*ABOUT THIS EXERCISE:* Repeat what the lines below say, word for word, and skip every image.

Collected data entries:
************

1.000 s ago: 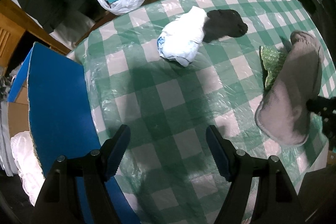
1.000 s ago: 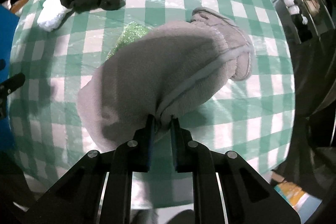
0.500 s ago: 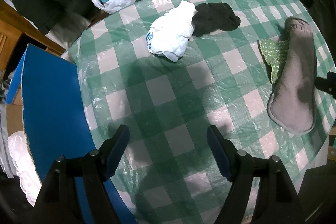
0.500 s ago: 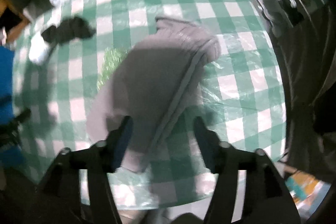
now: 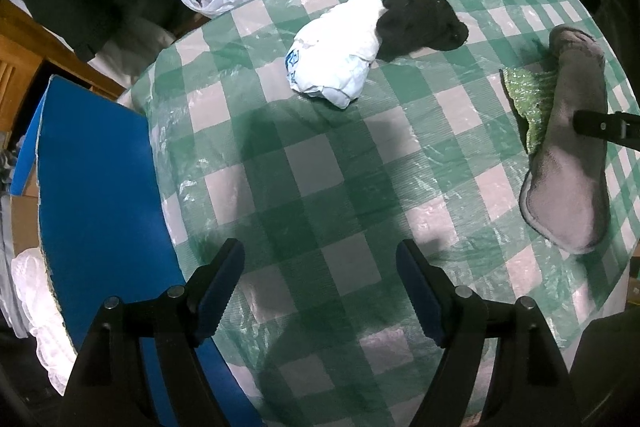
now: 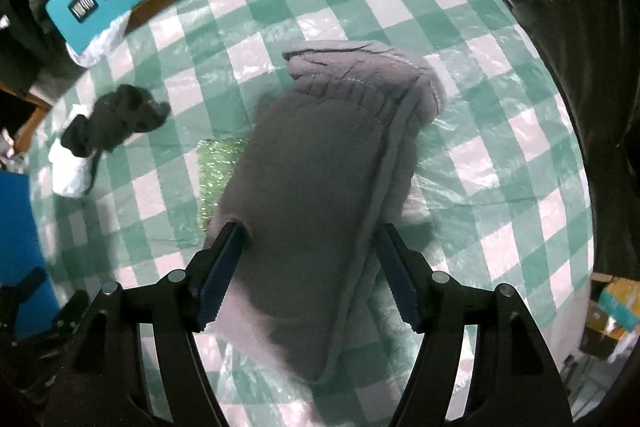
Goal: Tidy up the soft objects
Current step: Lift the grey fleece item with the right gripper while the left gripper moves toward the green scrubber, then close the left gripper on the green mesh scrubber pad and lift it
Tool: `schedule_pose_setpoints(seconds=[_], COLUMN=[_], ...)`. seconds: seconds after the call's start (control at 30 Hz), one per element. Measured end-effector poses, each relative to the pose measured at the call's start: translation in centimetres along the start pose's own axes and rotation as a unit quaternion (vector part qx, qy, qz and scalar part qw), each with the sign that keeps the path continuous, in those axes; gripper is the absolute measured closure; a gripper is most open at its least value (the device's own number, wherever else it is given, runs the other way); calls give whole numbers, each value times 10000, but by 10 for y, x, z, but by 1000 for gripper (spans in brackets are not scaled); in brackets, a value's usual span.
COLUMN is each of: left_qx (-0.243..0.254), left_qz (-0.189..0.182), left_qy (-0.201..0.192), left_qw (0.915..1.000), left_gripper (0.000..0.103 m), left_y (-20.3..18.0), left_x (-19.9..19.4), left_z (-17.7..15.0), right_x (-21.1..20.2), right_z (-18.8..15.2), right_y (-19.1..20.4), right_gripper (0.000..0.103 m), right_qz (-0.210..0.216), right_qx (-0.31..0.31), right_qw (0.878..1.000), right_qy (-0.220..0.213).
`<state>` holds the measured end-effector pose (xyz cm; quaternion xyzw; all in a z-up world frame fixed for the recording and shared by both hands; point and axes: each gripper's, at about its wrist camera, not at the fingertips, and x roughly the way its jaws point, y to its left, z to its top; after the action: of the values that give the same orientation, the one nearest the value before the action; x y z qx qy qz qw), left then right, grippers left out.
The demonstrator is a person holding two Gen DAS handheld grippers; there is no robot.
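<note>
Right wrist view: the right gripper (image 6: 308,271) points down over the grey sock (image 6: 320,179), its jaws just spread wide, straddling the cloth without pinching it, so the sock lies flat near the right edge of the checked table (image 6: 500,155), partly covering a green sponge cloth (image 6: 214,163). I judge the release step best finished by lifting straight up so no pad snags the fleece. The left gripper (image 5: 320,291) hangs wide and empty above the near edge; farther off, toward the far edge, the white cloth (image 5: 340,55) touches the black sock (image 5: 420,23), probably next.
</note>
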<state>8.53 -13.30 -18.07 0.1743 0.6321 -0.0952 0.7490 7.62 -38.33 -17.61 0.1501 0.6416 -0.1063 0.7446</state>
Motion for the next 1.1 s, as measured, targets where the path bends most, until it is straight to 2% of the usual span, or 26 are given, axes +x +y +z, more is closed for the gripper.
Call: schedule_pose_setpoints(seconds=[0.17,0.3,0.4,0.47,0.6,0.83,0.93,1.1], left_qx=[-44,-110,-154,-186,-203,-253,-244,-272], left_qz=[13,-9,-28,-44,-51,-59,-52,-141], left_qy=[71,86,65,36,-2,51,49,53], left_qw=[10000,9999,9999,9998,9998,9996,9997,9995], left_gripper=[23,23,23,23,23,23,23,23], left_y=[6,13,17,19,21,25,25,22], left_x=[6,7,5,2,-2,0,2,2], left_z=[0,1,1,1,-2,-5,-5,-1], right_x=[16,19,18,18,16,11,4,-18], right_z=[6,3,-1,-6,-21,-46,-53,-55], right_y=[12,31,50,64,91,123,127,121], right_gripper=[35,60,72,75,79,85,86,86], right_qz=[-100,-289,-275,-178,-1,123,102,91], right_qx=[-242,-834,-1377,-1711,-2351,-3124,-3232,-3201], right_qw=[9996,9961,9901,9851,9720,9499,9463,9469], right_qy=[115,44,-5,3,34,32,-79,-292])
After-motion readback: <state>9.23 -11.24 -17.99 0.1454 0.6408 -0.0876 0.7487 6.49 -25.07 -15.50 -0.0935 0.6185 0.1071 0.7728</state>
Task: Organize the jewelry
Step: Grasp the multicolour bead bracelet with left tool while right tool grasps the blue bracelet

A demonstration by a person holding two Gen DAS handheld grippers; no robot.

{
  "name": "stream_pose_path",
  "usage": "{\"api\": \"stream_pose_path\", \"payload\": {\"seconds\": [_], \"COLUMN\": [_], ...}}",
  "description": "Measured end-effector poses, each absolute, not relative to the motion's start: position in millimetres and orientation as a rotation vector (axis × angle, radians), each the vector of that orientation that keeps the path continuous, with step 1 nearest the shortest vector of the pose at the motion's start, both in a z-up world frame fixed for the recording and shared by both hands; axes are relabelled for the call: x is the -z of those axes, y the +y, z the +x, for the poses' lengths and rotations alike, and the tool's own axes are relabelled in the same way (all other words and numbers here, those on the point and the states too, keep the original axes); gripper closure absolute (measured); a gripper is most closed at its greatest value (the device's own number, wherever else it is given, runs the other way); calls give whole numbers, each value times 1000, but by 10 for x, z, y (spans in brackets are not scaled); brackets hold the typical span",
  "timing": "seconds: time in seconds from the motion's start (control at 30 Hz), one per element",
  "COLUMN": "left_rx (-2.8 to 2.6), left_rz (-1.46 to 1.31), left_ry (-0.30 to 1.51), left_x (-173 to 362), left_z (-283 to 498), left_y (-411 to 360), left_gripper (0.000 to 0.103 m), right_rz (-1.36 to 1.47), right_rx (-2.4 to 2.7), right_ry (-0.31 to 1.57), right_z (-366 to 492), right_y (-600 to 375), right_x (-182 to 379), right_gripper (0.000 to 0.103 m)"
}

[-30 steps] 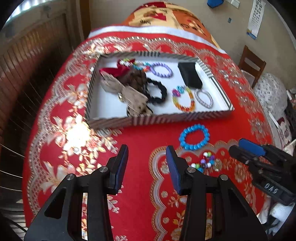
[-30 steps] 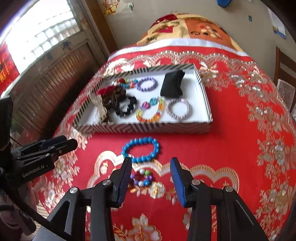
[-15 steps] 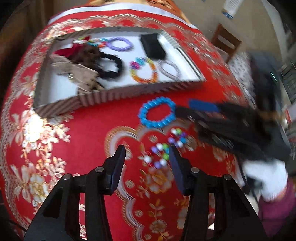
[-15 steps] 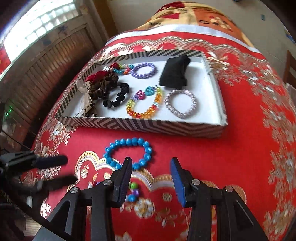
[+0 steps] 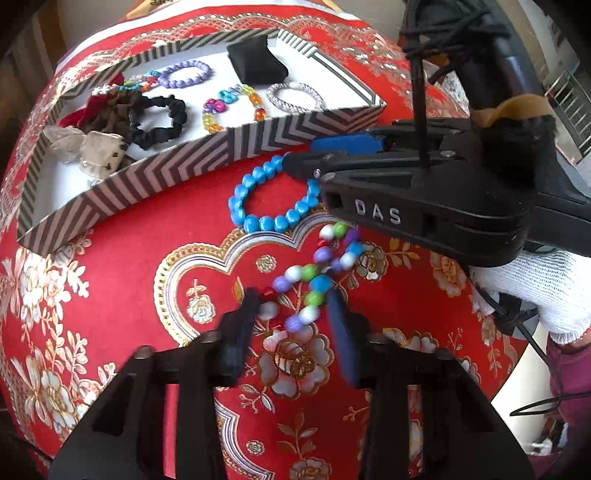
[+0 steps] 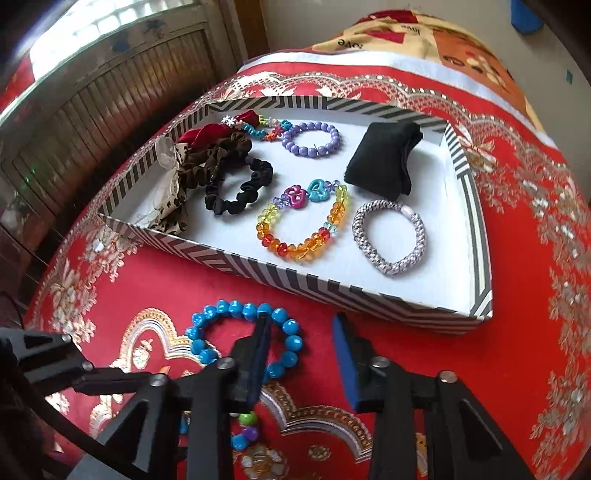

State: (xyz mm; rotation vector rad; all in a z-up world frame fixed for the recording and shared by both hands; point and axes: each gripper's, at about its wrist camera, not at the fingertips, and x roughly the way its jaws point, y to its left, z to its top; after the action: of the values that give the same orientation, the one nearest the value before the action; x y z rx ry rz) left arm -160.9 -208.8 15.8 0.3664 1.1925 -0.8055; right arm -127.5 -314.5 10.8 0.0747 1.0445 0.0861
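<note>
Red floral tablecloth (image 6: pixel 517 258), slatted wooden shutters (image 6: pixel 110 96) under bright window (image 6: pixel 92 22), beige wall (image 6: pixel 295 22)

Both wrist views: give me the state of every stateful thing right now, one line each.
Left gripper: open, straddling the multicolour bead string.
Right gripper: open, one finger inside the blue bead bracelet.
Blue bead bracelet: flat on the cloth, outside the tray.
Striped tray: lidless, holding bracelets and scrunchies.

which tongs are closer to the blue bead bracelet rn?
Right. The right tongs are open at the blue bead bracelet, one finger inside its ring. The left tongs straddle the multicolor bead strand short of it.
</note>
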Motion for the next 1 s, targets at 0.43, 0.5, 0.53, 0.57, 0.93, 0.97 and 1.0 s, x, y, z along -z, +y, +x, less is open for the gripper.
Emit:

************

*OUTPUT FOR THIS TASK:*
1.000 s ago: 
1.000 s ago: 
0.500 s ago: 
0.500 s ago: 
now: 
now: 
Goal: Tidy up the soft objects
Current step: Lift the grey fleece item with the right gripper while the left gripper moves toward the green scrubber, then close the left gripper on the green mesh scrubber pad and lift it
Tool: `schedule_pose_setpoints(seconds=[_], COLUMN=[_], ...)`. seconds: seconds after the call's start (control at 30 Hz), one per element. Measured end-effector poses, each relative to the pose measured at the call's start: translation in centimetres along the start pose's own axes and rotation as a unit quaternion (vector part qx, qy, qz and scalar part qw), each with the sign that keeps the path continuous, in those axes; gripper is the absolute measured closure; a gripper is most open at its least value (the device's own number, wherever else it is given, runs the other way); calls give whole numbers, each value times 10000, but by 10 for y, x, z, but by 1000 for gripper (spans in brackets are not scaled); in brackets, a value's usual span.
COLUMN is each of: left_qx (-0.243..0.254), left_qz (-0.189..0.182), left_qy (-0.201..0.192), left_qw (0.915..1.000), left_gripper (0.000..0.103 m), left_y (-20.3..18.0), left_x (-19.9..19.4), left_z (-17.7..15.0), right_x (-21.1..20.2), right_z (-18.8..15.2), right_y (-19.1..20.4), right_gripper (0.000..0.103 m), right_qz (-0.210..0.216), right_qx (-0.31..0.31), right_qw (0.878..1.000), right_qy (-0.220..0.213).
`<state>` holds the measured end-effector pose (xyz cm; quaternion xyzw; all in a z-up world frame fixed for the recording and shared by both hands; point and axes: each gripper's, at about its wrist camera, not at the fingertips, and x roughly the way its jaws point, y to its left, z to its top; after the action: of the values that give the same orientation, the one nearest the value before the action; x y z qx qy qz qw), left then right, grippers left out.
The demonstrator is a person holding two Gen DAS handheld grippers; there is no robot.
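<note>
Right wrist view: the right gripper (image 6: 308,271) points down over the grey sock (image 6: 320,179), its jaws just spread wide, straddling the cloth without pinching it, so the sock lies flat near the right edge of the checked table (image 6: 500,155), partly covering a green sponge cloth (image 6: 214,163). I judge the release step best finished by lifting straight up so no pad snags the fleece. The left gripper (image 5: 320,291) hangs wide and empty above the near edge; farther off, toward the far edge, the white cloth (image 5: 340,55) touches the black sock (image 5: 420,23), probably next.
</note>
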<state>8.53 -13.30 -18.07 0.1743 0.6321 -0.0952 0.7490 7.62 -38.33 -17.61 0.1501 0.6416 -0.1063 0.7446</state>
Motion for the next 1.1 s, as measured, targets where the path bends most, until it is straight to 2% of the usual span, or 26 are given, axes +x +y +z, more is closed for the gripper.
Call: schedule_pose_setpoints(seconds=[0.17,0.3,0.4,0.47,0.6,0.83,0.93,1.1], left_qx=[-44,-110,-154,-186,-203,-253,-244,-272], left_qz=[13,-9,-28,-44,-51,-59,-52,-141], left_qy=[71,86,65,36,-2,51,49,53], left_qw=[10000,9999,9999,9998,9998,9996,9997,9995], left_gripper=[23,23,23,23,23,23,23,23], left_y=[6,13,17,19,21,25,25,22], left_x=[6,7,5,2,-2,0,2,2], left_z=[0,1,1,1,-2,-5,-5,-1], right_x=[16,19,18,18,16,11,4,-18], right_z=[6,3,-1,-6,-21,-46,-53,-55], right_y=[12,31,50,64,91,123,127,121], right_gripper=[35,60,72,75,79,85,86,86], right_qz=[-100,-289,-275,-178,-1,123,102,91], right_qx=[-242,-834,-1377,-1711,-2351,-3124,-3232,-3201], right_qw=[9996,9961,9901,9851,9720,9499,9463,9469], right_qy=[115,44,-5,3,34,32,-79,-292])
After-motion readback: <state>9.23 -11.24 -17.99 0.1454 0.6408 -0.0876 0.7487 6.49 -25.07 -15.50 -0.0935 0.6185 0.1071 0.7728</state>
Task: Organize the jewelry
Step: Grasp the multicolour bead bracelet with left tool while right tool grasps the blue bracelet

A demonstration by a person holding two Gen DAS handheld grippers; no robot.

{
  "name": "stream_pose_path",
  "usage": "{\"api\": \"stream_pose_path\", \"payload\": {\"seconds\": [_], \"COLUMN\": [_], ...}}",
  "description": "Measured end-effector poses, each absolute, not relative to the motion's start: position in millimetres and orientation as a rotation vector (axis × angle, radians), each the vector of that orientation that keeps the path continuous, with step 1 nearest the shortest vector of the pose at the motion's start, both in a z-up world frame fixed for the recording and shared by both hands; axes are relabelled for the call: x is the -z of those axes, y the +y, z the +x, for the poses' lengths and rotations alike, and the tool's own axes are relabelled in the same way (all other words and numbers here, those on the point and the states too, keep the original axes); gripper closure absolute (measured); a gripper is most closed at its greatest value (the device's own number, wherever else it is given, runs the other way); calls give whole numbers, each value times 1000, but by 10 for x, z, y (spans in brackets are not scaled); brackets hold the typical span",
  "timing": "seconds: time in seconds from the motion's start (control at 30 Hz), one per element",
  "COLUMN": "left_rx (-2.8 to 2.6), left_rz (-1.46 to 1.31), left_ry (-0.30 to 1.51), left_x (-173 to 362), left_z (-283 to 498), left_y (-411 to 360), left_gripper (0.000 to 0.103 m), right_rz (-1.36 to 1.47), right_rx (-2.4 to 2.7), right_ry (-0.31 to 1.57), right_z (-366 to 492), right_y (-600 to 375), right_x (-182 to 379), right_gripper (0.000 to 0.103 m)"
}

[-30 steps] 
[-30 steps] 
[-15 steps] 
[-15 steps] 
[+0 steps] 
[+0 steps] 

State: (xyz mm; rotation vector rad; all in a z-up world frame fixed for the recording and shared by both hands; point and axes: each gripper's, at about its wrist camera, not at the fingertips, and x roughly the way its jaws point, y to its left, z to its top; after the action: of the values that give the same orientation, the one nearest the value before the action; x y z rx ry rz) left arm -160.9 -208.8 15.8 0.3664 1.1925 -0.8055; right arm -127.5 -314.5 10.8 0.0747 1.0445 0.0861
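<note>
Red floral tablecloth (image 6: pixel 517 258), slatted wooden shutters (image 6: pixel 110 96) under bright window (image 6: pixel 92 22), beige wall (image 6: pixel 295 22)

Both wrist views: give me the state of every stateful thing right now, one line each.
Left gripper: open, straddling the multicolour bead string.
Right gripper: open, one finger inside the blue bead bracelet.
Blue bead bracelet: flat on the cloth, outside the tray.
Striped tray: lidless, holding bracelets and scrunchies.

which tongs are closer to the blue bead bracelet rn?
Right. The right tongs are open at the blue bead bracelet, one finger inside its ring. The left tongs straddle the multicolor bead strand short of it.
</note>
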Motion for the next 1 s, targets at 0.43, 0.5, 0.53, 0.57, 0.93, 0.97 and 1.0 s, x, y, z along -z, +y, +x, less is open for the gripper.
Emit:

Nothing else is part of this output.